Brief:
Return all the data, word for word.

Data shown:
++++++
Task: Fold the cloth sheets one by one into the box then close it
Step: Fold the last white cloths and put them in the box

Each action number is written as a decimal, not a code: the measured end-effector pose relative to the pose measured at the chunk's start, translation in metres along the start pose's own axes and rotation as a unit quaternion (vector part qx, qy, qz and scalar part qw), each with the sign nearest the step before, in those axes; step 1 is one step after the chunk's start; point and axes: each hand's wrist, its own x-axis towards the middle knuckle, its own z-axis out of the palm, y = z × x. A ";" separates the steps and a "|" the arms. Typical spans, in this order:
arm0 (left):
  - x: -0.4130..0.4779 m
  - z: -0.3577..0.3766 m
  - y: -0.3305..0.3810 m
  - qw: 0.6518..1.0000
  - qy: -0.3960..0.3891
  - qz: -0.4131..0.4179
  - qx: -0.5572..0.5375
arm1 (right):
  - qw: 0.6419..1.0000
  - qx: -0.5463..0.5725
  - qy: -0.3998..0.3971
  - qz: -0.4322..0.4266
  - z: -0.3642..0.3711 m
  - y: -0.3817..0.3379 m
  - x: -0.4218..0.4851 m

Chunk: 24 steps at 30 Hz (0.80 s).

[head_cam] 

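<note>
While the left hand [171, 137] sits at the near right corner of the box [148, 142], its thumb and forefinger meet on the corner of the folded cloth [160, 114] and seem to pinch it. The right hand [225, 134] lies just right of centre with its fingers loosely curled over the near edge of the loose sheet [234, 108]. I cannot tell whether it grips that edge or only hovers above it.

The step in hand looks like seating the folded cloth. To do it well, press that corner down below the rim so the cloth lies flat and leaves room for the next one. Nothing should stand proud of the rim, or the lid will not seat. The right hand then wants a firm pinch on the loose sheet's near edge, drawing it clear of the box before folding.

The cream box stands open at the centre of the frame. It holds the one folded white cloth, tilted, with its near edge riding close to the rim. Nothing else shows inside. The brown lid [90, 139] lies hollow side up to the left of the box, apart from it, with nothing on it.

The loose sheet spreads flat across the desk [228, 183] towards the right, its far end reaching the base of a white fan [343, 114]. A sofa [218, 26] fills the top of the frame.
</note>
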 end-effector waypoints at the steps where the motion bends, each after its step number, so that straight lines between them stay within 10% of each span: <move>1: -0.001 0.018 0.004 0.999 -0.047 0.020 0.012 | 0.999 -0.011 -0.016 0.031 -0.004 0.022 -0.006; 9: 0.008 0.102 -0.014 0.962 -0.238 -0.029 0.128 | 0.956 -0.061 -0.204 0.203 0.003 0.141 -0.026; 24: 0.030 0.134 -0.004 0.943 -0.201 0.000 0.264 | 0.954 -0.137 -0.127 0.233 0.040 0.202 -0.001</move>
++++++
Response box:
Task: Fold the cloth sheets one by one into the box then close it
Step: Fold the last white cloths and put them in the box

Each action number is written as a decimal, not a code: the measured end-effector pose relative to the pose measured at the chunk's start, translation in metres along the start pose's own axes and rotation as a unit quaternion (vector part qx, qy, qz and scalar part qw), each with the sign nearest the step before, in those axes; step 1 is one step after the chunk's start; point and axes: each hand's wrist, its own x-axis towards the middle knuckle, its own z-axis out of the palm, y = z × x. A ";" separates the steps and a "|" the arms. Typical spans, in this order:
arm0 (left):
  - x: -0.4130..0.4779 m
  - z: -0.3577..0.3766 m
  - y: -0.3305..0.3810 m
  - qw: 0.6518..1.0000
  - qy: -0.3960..0.3891
  - qz: -0.4131..0.4179
  - qx: -0.5572..0.5375
arm1 (right):
  - qw: 0.6419..1.0000
  - qx: -0.5463..0.5725
  - qy: -0.3998..0.3971
  - qz: -0.4322..0.4266
  - z: -0.3642..0.3711 m
  - y: -0.3817..0.3379 m
  - x: -0.4218..0.4851 m

Chunk: 24 steps at 30 Hz (0.80 s).

[head_cam] 

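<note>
While the left hand [171, 137] sits at the near right corner of the box [148, 142], its thumb and forefinger meet on the corner of the folded cloth [160, 114] and seem to pinch it. The right hand [225, 134] lies just right of centre with its fingers loosely curled over the near edge of the loose sheet [234, 108]. I cannot tell whether it grips that edge or only hovers above it.

The step in hand looks like seating the folded cloth. To do it well, press that corner down below the rim so the cloth lies flat and leaves room for the next one. Nothing should stand proud of the rim, or the lid will not seat. The right hand then wants a firm pinch on the loose sheet's near edge, drawing it clear of the box before folding.

The cream box stands open at the centre of the frame. It holds the one folded white cloth, tilted, with its near edge riding close to the rim. Nothing else shows inside. The brown lid [90, 139] lies hollow side up to the left of the box, apart from it, with nothing on it.

The loose sheet spreads flat across the desk [228, 183] towards the right, its far end reaching the base of a white fan [343, 114]. A sofa [218, 26] fills the top of the frame.
</note>
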 end-effector waypoints at the steps where the motion bends, each after its step number, so that straight lines between them stay within 10% of each span: <move>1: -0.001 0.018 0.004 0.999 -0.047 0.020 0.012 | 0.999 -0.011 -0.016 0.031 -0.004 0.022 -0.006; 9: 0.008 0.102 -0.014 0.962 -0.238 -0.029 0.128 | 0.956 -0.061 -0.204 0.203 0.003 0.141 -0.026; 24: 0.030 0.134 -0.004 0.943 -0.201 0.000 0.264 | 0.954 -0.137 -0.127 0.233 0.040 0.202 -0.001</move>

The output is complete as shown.